Task brief
Copy the data that follows exactly as it is, excluding all pictures.

Supplied material

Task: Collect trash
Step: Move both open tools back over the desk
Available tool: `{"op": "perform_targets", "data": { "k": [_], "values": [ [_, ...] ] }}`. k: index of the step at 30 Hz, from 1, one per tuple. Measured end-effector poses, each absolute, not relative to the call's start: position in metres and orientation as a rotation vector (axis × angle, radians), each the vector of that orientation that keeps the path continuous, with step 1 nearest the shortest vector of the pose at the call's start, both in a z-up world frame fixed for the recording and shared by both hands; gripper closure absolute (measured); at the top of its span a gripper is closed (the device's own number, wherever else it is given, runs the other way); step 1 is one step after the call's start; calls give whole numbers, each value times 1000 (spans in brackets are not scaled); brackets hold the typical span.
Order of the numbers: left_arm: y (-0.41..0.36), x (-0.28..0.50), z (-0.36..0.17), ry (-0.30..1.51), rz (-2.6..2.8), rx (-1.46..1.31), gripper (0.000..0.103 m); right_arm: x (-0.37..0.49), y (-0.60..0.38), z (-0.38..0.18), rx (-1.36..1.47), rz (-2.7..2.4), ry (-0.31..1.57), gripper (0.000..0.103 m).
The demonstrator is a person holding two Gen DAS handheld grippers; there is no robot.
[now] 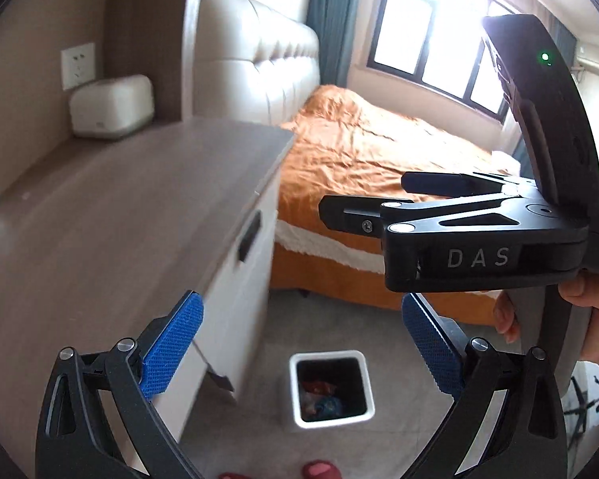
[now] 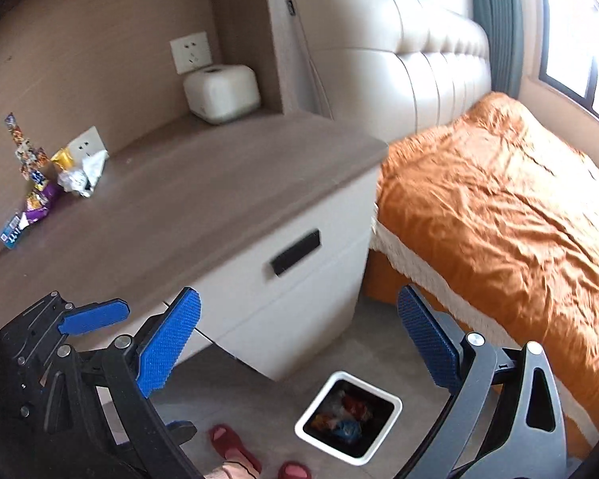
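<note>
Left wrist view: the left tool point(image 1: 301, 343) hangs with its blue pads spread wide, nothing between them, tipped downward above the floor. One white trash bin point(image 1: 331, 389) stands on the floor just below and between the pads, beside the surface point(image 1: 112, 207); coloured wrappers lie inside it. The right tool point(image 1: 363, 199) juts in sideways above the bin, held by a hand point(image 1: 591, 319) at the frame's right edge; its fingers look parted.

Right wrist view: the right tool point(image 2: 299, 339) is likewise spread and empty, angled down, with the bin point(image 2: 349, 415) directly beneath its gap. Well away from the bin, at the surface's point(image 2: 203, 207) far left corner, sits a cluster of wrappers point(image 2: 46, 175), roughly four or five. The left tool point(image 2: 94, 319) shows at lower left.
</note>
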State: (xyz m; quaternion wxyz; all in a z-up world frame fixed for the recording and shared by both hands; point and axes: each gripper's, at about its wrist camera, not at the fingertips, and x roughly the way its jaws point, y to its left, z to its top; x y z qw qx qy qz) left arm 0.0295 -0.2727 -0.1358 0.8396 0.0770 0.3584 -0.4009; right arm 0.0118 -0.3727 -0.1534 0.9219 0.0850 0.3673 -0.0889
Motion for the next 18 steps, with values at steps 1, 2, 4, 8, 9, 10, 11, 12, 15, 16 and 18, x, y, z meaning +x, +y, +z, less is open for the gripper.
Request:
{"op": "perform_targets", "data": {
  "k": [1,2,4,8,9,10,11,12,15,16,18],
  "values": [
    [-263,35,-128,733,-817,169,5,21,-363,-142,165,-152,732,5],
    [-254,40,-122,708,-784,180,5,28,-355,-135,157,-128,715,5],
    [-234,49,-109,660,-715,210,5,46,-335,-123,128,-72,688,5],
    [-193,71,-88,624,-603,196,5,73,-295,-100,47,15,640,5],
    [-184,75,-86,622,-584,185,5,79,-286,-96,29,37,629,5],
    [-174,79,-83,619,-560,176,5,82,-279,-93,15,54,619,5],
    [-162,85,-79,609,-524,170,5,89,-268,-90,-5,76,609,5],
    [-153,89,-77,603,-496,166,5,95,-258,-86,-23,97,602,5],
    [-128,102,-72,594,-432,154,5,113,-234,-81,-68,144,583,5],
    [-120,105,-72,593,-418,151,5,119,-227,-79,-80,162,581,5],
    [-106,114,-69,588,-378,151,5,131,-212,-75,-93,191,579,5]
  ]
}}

Reply
Task: Collect trash
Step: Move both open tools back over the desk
Available tool: `{"op": "perform_targets", "data": { "k": [_], "values": [ [_, ...] ] }}`. k: index of the step at 30 Hz, from 1, one per tuple. Measured end-effector poses, each absolute, not relative to the call's start: position in metres and orientation as a rotation vector (axis × angle, radians), each the vector of that orientation that keeps the path continuous, with step 1 nearest the shortest vector of the pose at the call's start, both in a z-up world frame fixed for the recording and shared by both hands; gripper closure absolute (measured); at the top of its span a gripper is closed (the device's own number, wherever else it is given, runs the other way); step 1 is one step after the call's start; calls give whole numbers, each value times 1000 (spans in brackets are not scaled); brackets hold the typical span.
Order of the numbers: left_arm: y (-0.41..0.36), x (-0.28..0.50), z (-0.36..0.17), ry (-0.30..1.51), rz (-2.6..2.8), rx (-1.46..1.31), gripper (0.000..0.103 m); right_arm: x (-0.37..0.49), y (-0.60..0.38), z (-0.38..0.18), rx (-1.36..1.47), rz (-2.7..2.4), ry (-0.31..1.57), gripper (0.000..0.103 m).
The demonstrator is a person holding two Gen DAS handheld grippers; there is no robot.
[now] 
[now] 
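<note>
Left wrist view: the left tool point(image 1: 301, 343) hangs with its blue pads spread wide, nothing between them, tipped downward above the floor. One white trash bin point(image 1: 331, 389) stands on the floor just below and between the pads, beside the surface point(image 1: 112, 207); coloured wrappers lie inside it. The right tool point(image 1: 363, 199) juts in sideways above the bin, held by a hand point(image 1: 591, 319) at the frame's right edge; its fingers look parted.

Right wrist view: the right tool point(image 2: 299, 339) is likewise spread and empty, angled down, with the bin point(image 2: 349, 415) directly beneath its gap. Well away from the bin, at the surface's point(image 2: 203, 207) far left corner, sits a cluster of wrappers point(image 2: 46, 175), roughly four or five. The left tool point(image 2: 94, 319) shows at lower left.
</note>
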State: (xyz m; quaternion wxyz; all in a z-up world frame fixed for the recording and shared by both hands; point and axes: each gripper's, at about its wrist camera, not at the fingertips, and x roughly the way its jaws point, y to its left, z to its top; x y z qw qx qy qz) left arm 0.0295 -0.2727 -0.1358 0.8396 0.0770 0.3584 -0.4009; right arm 0.0118 -0.3727 -0.1534 0.9219 0.0850 0.3673 -0.0889
Motion for the next 18 steps, with values at steps 1, 2, 4, 8, 9, 10, 11, 12, 15, 16 and 18, x, y, z meaning +x, +y, +z, less is open for the gripper.
Request:
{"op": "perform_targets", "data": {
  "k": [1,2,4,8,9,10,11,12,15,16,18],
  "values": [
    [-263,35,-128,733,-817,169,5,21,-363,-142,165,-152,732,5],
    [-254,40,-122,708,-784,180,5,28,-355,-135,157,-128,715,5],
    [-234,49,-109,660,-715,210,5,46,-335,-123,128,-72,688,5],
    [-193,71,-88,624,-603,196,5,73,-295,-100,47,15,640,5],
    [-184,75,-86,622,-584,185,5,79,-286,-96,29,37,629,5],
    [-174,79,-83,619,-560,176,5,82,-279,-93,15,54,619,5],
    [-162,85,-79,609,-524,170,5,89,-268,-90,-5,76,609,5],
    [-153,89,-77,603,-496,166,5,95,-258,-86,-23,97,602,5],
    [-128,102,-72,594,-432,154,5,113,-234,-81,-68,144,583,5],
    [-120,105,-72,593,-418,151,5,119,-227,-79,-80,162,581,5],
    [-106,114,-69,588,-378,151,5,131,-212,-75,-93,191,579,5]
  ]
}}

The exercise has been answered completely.